Albert Meslay, humoriste pas drôle

Publié le par Yves-André Samère

On repère, à la page 7 du « Canard » de cette semaine, un petit article rédigé par Albert Algoud (il ne signe jamais que de ses initiales, mais c’est bien lui), où, dans sa rubrique des variétés, il parle d’Albert Meslay, pour en dire beaucoup de bien. Copinage ? Ils ont travaillé dans la même émission de France Inter.

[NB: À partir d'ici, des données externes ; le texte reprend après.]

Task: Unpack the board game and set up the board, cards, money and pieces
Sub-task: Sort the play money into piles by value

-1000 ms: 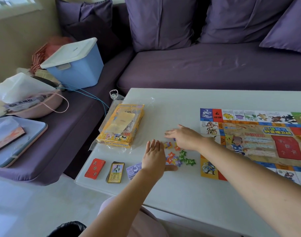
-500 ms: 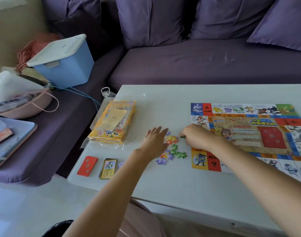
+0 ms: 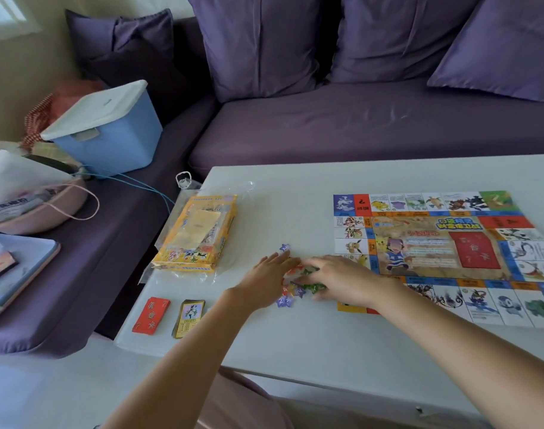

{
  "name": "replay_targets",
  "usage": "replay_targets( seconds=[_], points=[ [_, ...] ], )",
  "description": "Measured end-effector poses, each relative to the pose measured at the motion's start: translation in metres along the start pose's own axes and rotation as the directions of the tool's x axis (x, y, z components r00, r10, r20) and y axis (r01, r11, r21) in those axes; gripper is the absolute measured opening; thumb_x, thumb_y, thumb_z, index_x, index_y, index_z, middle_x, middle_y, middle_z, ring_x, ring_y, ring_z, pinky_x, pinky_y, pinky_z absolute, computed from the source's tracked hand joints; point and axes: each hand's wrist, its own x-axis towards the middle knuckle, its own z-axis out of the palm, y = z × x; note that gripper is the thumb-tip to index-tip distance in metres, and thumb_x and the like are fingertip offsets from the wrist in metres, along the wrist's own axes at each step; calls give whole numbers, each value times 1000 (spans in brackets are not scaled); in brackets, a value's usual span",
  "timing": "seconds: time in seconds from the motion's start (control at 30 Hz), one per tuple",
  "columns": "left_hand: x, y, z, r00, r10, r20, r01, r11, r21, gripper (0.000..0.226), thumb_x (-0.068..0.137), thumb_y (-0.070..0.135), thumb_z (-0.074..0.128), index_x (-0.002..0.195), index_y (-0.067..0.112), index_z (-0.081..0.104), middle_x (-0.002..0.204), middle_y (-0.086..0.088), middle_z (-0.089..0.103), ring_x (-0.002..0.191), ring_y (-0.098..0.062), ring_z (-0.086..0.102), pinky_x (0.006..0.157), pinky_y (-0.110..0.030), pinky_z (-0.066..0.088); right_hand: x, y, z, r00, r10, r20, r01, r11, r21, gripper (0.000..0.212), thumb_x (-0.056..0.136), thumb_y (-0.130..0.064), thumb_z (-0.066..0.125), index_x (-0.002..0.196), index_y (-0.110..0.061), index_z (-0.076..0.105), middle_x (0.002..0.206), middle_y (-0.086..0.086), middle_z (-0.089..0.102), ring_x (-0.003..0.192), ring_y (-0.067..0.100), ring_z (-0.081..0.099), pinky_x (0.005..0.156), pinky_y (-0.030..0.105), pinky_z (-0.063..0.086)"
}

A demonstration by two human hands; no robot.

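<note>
On the smooth white table [image 3: 295,335], small star-shaped plastic pieces [image 3: 298,286], left hand [image 3: 264,281] flat, right hand [image 3: 341,278] grip unclear

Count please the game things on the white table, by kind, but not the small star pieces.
Game board: 1
Yellow game box: 1
Red card stack: 1
Picture card deck: 1
Total: 4
</note>
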Motion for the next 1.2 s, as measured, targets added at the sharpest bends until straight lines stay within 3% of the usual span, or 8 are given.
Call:
replay_targets(
  seconds=[0.17, 0.23, 0.43, 0.53, 0.7, 1.0, 1.07, 1.2],
  points=[
    [5, 3, -4, 991, -60, -121, 44, 991, -127, 44, 99, 17, 42, 143, 19, 40, 155, -5, 27, 143, -17, 22, 111, -22, 15, 3, 3, 1, 996, 60, -64, -54, 995, 88, 36, 93, -29, 60, 127, -18, 62, 135, -3, 53, 120, 19, 52, 97, 28, 41],
    [9, 2, -5, 990, -68, -127, 49, 988, -145, 48, 99, 24, 44, 146, 21, 34, 156, -8, 22, 145, -21, 19, 114, -28, 18, 5, -1, 5, 990, 88, -111, -74, 989, 125, 34, 92, -28, 61, 123, -16, 65, 130, -4, 57, 115, 18, 56, 94, 26, 42],
    [15, 0, 3, 997, -71, -4, 70, 996, -50, 52, 102, 33, 34, 151, 25, 18, 160, -9, 6, 147, -22, 5, 117, -31, 6, 7, 1, 14, 957, 188, -219, -131, 960, 249, 25, 87, -21, 66, 111, -15, 71, 110, 0, 65, 102, 20, 60, 82, 30, 46],
    [13, -6, 9, 999, -52, 3, 52, 998, -33, 51, 103, 32, 31, 151, 26, 17, 160, -8, 7, 148, -21, 5, 119, -33, 7, 8, 3, 15, 938, 222, -266, -134, 940, 315, 29, 85, -18, 68, 114, -15, 69, 108, -1, 67, 99, 17, 60, 84, 30, 46],
    [-3, -4, 15, 1000, -1, 16, 1, 1000, 14, 52, 102, 34, 33, 151, 33, 14, 159, -12, 9, 147, -23, 5, 119, -38, 8, 11, 5, 11, 913, 262, -312, -145, 925, 351, 12, 83, -14, 70, 95, -15, 72, 96, -4, 68, 84, 11, 59, 76, 24, 45],
    [-21, 4, 11, 1000, -13, -17, 12, 1000, -16, 50, 100, 36, 37, 149, 34, 25, 157, -9, 21, 145, -20, 16, 118, -30, 12, 14, 7, -3, 943, 223, -247, -138, 937, 320, 7, 87, -18, 68, 92, -17, 72, 88, -10, 62, 83, 8, 56, 72, 22, 41],
    [-27, 6, 6, 999, -35, -6, 35, 998, -46, 48, 100, 38, 39, 147, 36, 30, 156, -5, 24, 144, -21, 20, 116, -29, 15, 11, 12, -10, 964, 212, -163, -151, 935, 321, 15, 84, -23, 71, 99, -21, 70, 93, -11, 59, 88, 7, 54, 73, 20, 40],
    [-35, 13, -3, 1000, -27, 10, 28, 989, -142, 40, 99, 37, 43, 138, 33, 46, 150, 0, 36, 140, -17, 29, 113, -27, 21, 5, 20, -21, 976, 217, -5, -206, 933, 294, 43, 75, -26, 80, 115, -26, 64, 112, -9, 56, 103, 10, 52, 90, 29, 43]
  ],
)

En effet, même si tout le monde l’a oublié, cet Albert Meslay faisait partie de l’équipe des humoristes dans le Fou du roi les premières années. Il n’y est pas resté plus d’un an ou deux, car le public ne riait jamais à ses blagues, assez obscures il faut le dire (Pline le Jeune revenait sans cesse dans ses papiers). Et son physique de brun moustachu, pas charismatique pour un kopeck, n’arrangeait rien, si bien qu’on l’a prié d’aller faire rire ailleurs, s’il y parvenait. Durant des années, on n’a plus entendu parler de lui, mais, comme Stallone, il revient, au Grand Point Virgule, et il va... ne rien casser du tout !

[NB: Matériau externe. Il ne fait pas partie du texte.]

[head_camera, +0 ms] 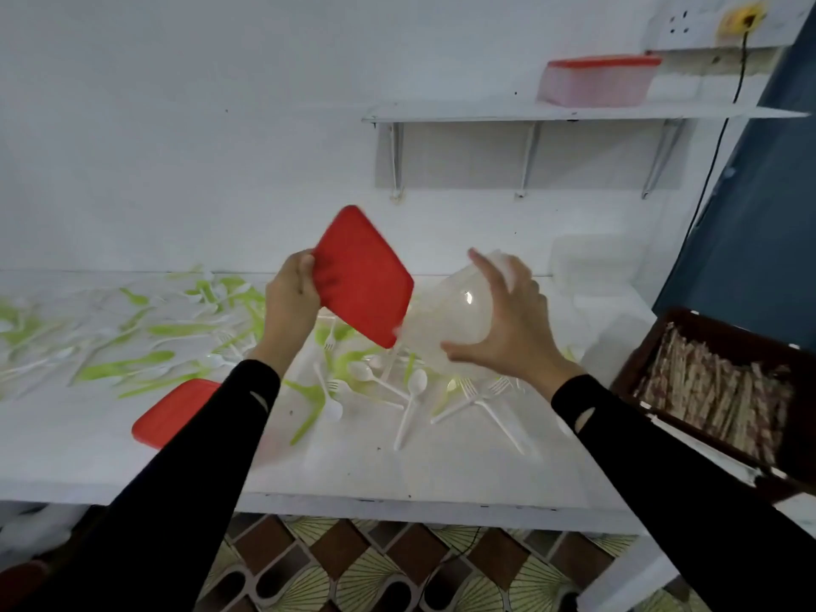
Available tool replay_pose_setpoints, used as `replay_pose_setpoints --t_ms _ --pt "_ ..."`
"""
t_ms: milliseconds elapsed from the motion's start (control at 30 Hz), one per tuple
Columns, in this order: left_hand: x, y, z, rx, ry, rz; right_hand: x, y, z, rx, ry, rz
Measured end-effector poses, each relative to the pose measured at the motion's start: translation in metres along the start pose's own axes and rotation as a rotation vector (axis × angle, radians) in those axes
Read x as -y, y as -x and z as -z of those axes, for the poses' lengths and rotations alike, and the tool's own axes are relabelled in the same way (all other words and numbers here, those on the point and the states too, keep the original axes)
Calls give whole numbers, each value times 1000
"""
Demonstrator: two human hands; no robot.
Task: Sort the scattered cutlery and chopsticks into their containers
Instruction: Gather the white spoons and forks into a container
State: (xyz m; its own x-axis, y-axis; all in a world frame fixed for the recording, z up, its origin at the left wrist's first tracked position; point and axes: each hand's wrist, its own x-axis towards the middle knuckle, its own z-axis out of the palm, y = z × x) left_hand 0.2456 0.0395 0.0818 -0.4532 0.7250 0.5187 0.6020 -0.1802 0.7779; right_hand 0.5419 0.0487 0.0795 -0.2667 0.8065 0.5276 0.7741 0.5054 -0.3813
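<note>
A long white table (441,470) carried scattered green and white plastic cutlery (128,362); a dark brown box (706,326) at its right end held paper-wrapped chopsticks (706,390); the right hand (508,329), fingers spread, gripped a tilted clear plastic tub (446,315) above the table; the left hand (291,293) clamped a square red plastic lid (362,276) just beside it.

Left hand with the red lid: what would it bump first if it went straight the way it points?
Probably the clear container held by the right hand: the left hand points rightward toward it, and its red lid looks close to it. Depth is unclear.
</note>
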Motion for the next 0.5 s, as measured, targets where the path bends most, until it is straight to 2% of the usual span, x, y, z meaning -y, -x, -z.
replay_pose_setpoints --t_ms 100,200,333,500 --pt "18 9 6 0 143 293 -15 -6 13 -159 -72 -167" --pt "17 49 -1 193 343 531 -22 -5 20 -242 -281 -209" --pt "24 123 -13 530 268 592 -36 9 12 -77 -587 -294" --pt "38 167 -19 820 170 733 -50 37 -2 110 -603 -353"
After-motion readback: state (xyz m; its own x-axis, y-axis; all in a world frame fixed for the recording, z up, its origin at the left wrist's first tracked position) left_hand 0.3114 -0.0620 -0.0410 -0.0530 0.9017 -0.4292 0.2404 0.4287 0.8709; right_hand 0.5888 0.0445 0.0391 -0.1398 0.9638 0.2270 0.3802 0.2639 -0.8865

Meslay, quand je l’ai rencontré, je l’appelais Albert, mais aujourd’hui, je ne l’appellerais plus du tout. J’ai passé deux heures en sa compagnie et celle de Didier Porte, au Bar des Amis, en face du (petit) Point-Virgule, avec entre nous une ou deux bouteilles, mais les deux humoristes ont parlé toute la soirée d’argent et d’engagements dans les diverses salles, et Meslay ne m’a, à aucun moment, fait l’honneur d’un mot ou d’un regard. Quand, lassé de m’enquiquiner, je suis parti après un tour aux toilettes, j’ai fait un détour pour aller lui dire au revoir, et il m’a abandonné une main molle qui semblait appartenir à un autre, toujours sans un regard, sans un mot, sans un sourire, rien. J’ai su ensuite que le gars, sinistre dans la vie, était très porté sur la bouteille, et en ai eu confirmation quelque temps après, quand je l’ai croisé sur le boulevard de Sébastopol : il ne marchait pas vraiment droit, bien que l’état du trottoir n’y fût pour rien. Je n’ai pas tenté de le saluer, cette fois.

D’ailleurs, c’est extraordinaire le nombre d’humoristes que j’ai approchés, et qui boivent davantage que Christine Bravo ou Jean-Louis Borloo. Ce doit être une condition sine qua non pour faire ce métier. Et comme je suis sobre, cela explique sans doute mon manque d’humour.